▶ _Exercise goal_:
Could you give the listing again exactly, without its pictures?
--*--
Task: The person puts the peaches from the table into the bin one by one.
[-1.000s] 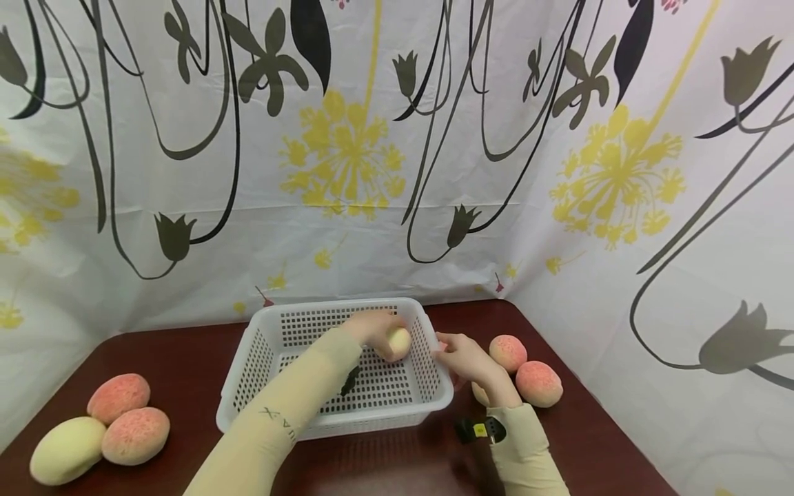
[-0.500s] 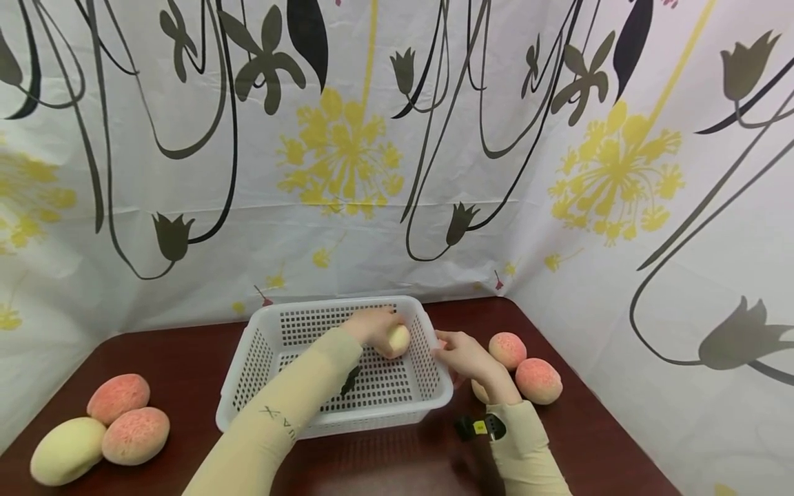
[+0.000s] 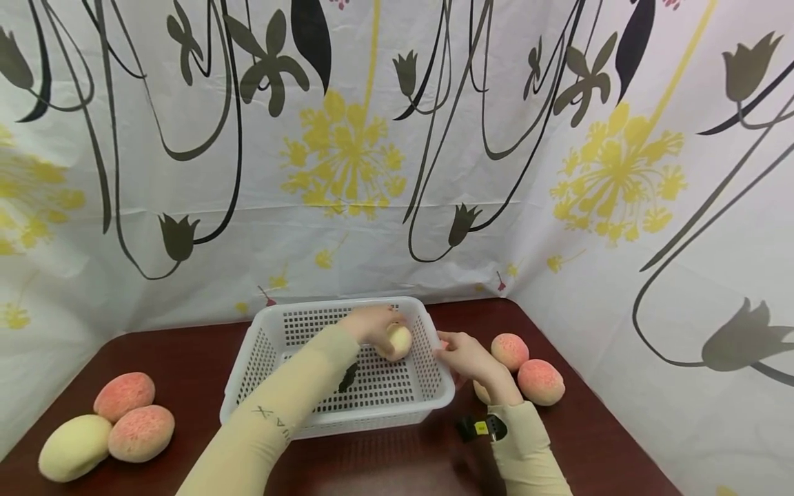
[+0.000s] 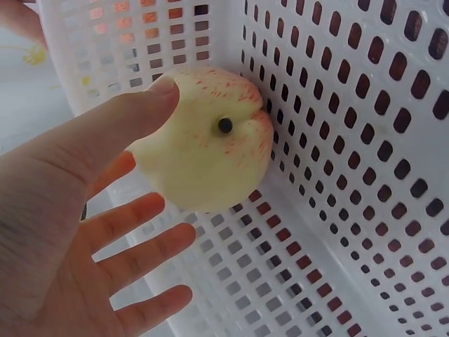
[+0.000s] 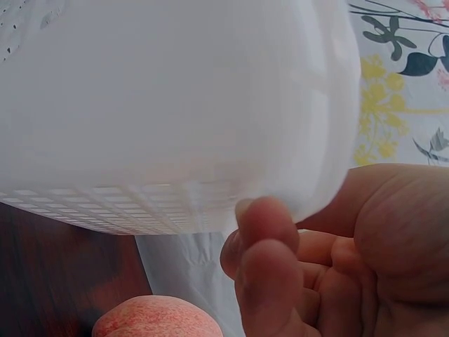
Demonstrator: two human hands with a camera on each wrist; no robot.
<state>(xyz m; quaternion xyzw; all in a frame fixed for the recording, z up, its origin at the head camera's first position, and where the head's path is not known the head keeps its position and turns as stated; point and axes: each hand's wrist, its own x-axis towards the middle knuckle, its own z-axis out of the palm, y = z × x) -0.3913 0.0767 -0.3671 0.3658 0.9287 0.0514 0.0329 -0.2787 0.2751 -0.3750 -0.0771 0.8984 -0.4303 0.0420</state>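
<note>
A pale yellow peach (image 3: pixel 400 341) with red flecks and a dark dot sits at the right end inside the white perforated basket (image 3: pixel 384 412). My left hand (image 3: pixel 372 326) reaches into the basket around it. In the left wrist view the thumb lies against the peach (image 4: pixel 210 154), while the other fingers stand straight and spread beside it. My right hand (image 3: pixel 466 357) is outside the basket's right end. In the right wrist view its curled fingers (image 5: pixel 268 223) grip the basket's rim (image 5: pixel 337 133), with part of the thumb hidden behind it.
On the dark red table (image 3: pixel 366 472), two pink peaches (image 3: pixel 541 382) lie right of the right hand, a paler one (image 3: pixel 481 393) partly hidden by it. Left of the basket are two pink peaches (image 3: pixel 141 433) and a yellow one (image 3: pixel 74 448). A patterned curtain (image 3: pixel 347 255) hangs behind.
My left fingers have loosened slightly from the peach, and a little more of it shows. My right hand stays at the basket's end.
</note>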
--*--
▶ _Answer to the problem_:
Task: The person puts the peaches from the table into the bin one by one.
[-1.000s] 
[-0.500s] 
[+0.000s] 
[+0.000s] 
[+0.000s] 
Demonstrator: two human hands with a camera on each wrist; no robot.
<state>(xyz m; quaternion xyzw; all in a frame fixed for the recording, z up, its origin at the head camera's first position, and where the head's path is not known the head keeps its position and turns as stated; point and axes: each hand's wrist, its own x-axis towards the middle knuckle, its own z-axis out of the palm, y = z × x) -0.3913 0.0767 -0.3671 0.3658 0.9287 0.0514 0.0329 -0.2787 0.2751 -0.3750 -0.0771 0.8984 -0.4303 0.0420</state>
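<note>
A pale yellow peach (image 3: pixel 400 341) with red flecks and a dark dot sits at the right end inside the white perforated basket (image 3: pixel 384 412). My left hand (image 3: pixel 372 326) reaches into the basket around it. In the left wrist view the thumb lies against the peach (image 4: pixel 210 154), while the other fingers stand straight and spread beside it. My right hand (image 3: pixel 466 357) is outside the basket's right end. In the right wrist view its curled fingers (image 5: pixel 268 223) grip the basket's rim (image 5: pixel 337 133), with part of the thumb hidden behind it.
On the dark red table (image 3: pixel 366 472), two pink peaches (image 3: pixel 541 382) lie right of the right hand, a paler one (image 3: pixel 481 393) partly hidden by it. Left of the basket are two pink peaches (image 3: pixel 141 433) and a yellow one (image 3: pixel 74 448). A patterned curtain (image 3: pixel 347 255) hangs behind.
My left fingers have loosened slightly from the peach, and a little more of it shows. My right hand stays at the basket's end.
</note>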

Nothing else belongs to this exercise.